===== Dataset excerpt =====
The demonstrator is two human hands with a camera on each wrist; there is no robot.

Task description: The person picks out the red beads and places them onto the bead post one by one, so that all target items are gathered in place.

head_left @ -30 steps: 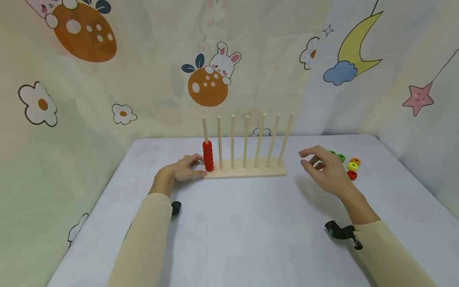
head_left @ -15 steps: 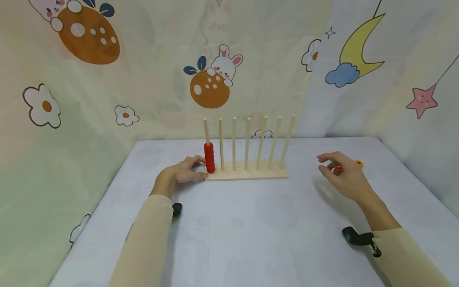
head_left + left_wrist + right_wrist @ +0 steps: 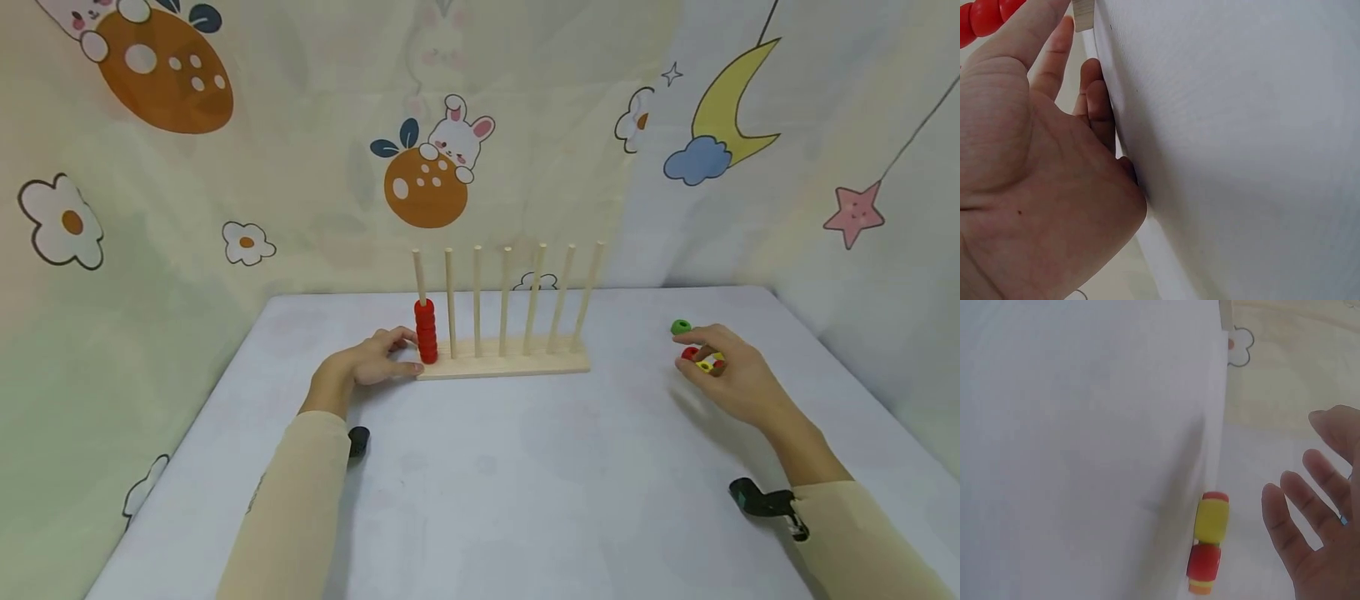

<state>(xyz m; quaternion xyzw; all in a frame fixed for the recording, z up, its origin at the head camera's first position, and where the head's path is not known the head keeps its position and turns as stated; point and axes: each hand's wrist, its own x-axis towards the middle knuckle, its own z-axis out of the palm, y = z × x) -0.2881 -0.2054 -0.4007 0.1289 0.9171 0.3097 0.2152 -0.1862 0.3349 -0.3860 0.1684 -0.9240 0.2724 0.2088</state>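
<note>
A wooden rack [image 3: 510, 365] with several upright pegs stands on the table. Red beads [image 3: 426, 332] are stacked on its leftmost peg; the other pegs are bare. My left hand [image 3: 367, 362] holds the rack's left end, thumb at the front edge and fingers behind; the left wrist view shows the rack's corner [image 3: 1084, 14] by the fingertips. Over loose beads at the right, my right hand [image 3: 738, 375] hovers with fingers parted and nothing between them. A green bead [image 3: 681, 327] lies beyond its fingertips. Yellow [image 3: 1211, 520] and red beads [image 3: 1204, 562] rest on the table below it.
A white cloth covers the table [image 3: 525, 483]. Behind it hangs a printed curtain [image 3: 322, 167] with rabbits, flowers and a moon. Dark camera mounts [image 3: 761, 502] show at both wrists.
My right hand has moved right, from beside the rack's right end to over the loose beads. My left hand has stayed at the rack's left end.
</note>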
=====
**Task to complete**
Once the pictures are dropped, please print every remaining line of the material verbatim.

**Answer space**
The demonstrator is two human hands with a camera on each wrist; there is no robot.

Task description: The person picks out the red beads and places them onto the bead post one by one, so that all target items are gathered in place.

head_left @ -30 steps: 
head_left @ -15 steps: 
head_left + left_wrist + right_wrist @ +0 steps: 

<state>(xyz m; quaternion xyzw; all in a frame fixed for the recording, z up, its origin at the head camera's first position, and where the head's path is not known the head keeps its position and turns as stated; point and axes: each hand's wrist, its own x-axis towards the middle knuckle, its own z-axis out of the palm, y = z × x) -0.2881 -0.2054 -0.4007 0.1289 0.9171 0.3097 0.2152 -0.1862 0.3349 -0.3860 0.1684 -0.9240 0.2724 0.2088</state>
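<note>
A wooden rack [image 3: 510, 365] with several upright pegs stands on the table. Red beads [image 3: 426, 332] are stacked on its leftmost peg; the other pegs are bare. My left hand [image 3: 367, 362] holds the rack's left end, thumb at the front edge and fingers behind; the left wrist view shows the rack's corner [image 3: 1084, 14] by the fingertips. Over loose beads at the right, my right hand [image 3: 738, 375] hovers with fingers parted and nothing between them. A green bead [image 3: 681, 327] lies beyond its fingertips. Yellow [image 3: 1211, 520] and red beads [image 3: 1204, 562] rest on the table below it.
A white cloth covers the table [image 3: 525, 483]. Behind it hangs a printed curtain [image 3: 322, 167] with rabbits, flowers and a moon. Dark camera mounts [image 3: 761, 502] show at both wrists.
My right hand has moved right, from beside the rack's right end to over the loose beads. My left hand has stayed at the rack's left end.
</note>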

This concludes the response to the exercise.